取引相手リスク。 可用性連動型PPPにおける政府の支払い義務は、ソブリン信用エクスポージャーを意味する。サウジアラビアの投資適格の信用格付けがこのリスクを支えるが、原油価格の下落による財政圧力が、支払いの適時性に影響する可能性がある。
紛争解決。 PPPの紛争は、サウジの商事裁判所制度、または契約で定められた仲裁を通じて解決される。長期契約にとって、紛争解決の仕組みの実効性は重要な考慮事項である。
見通し
サウジアラビアのインフラPPPパイプラインは、王国の急速な都市化、人口増加、ビジョン2030の開発課題に牽引され、世界でも最も大規模なものの一つである。NCPの先進的なPPP組成の手法は、サウジと国際的なプロジェクトファイナンス市場の厚みと相まって、持続的な案件創出の条件を生み出している。

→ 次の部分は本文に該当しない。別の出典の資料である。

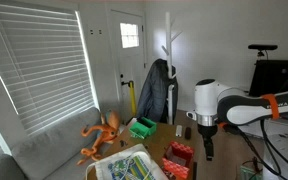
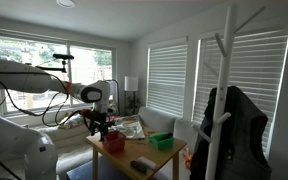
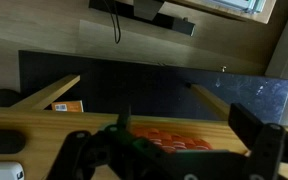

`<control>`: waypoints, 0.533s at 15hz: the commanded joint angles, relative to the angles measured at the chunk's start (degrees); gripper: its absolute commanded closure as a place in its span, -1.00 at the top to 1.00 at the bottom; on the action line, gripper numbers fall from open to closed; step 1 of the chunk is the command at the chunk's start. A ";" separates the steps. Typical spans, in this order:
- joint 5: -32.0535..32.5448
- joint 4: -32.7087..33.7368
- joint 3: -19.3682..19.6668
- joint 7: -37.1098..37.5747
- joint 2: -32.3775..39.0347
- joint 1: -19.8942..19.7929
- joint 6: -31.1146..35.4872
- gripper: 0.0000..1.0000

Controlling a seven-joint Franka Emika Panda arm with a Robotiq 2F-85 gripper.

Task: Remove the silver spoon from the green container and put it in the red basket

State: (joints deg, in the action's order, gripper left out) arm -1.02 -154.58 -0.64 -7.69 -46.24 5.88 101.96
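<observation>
The red basket stands on the wooden table, right under my gripper. In the wrist view the red basket lies below and between the two fingers of my gripper, which are wide apart with nothing between them. The green container stands further back on the table; it also shows in an exterior view, beside the red basket and my gripper. I cannot make out the silver spoon in any view.
An orange long-limbed toy sits on the grey sofa. A patterned book lies on the table near the basket. A dark flat object lies at the table's front. A coat rack with a jacket stands behind.
</observation>
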 commanded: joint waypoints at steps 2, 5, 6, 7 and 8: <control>-0.04 0.09 -0.06 -0.02 0.03 -0.06 -0.10 1.00; -0.04 0.09 -0.06 -0.02 0.02 -0.06 -0.09 1.00; -0.04 0.09 -0.06 -0.02 0.03 -0.06 -0.09 1.00; 0.63 0.44 -1.27 4.80 -0.16 -2.34 2.46 1.00; 1.35 0.91 -1.14 6.47 -0.20 -3.48 3.94 1.00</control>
State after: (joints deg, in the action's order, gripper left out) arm -0.86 -154.54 -0.77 -6.07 -46.24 5.52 102.80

インフラ投資家にとって、サウジアラビアは、規模、ソブリンとしての信用力、民間参画への政策的コミットメントという、まれな組み合わせを提供する。この市場は、インフラの専門性とサウジ市場の知見を兼ね備え、案件開発サイクルの早い段階で関与して公共の利益と民間のリターン要件の双方に資するストラクチャーを形づくる投資家に報いる。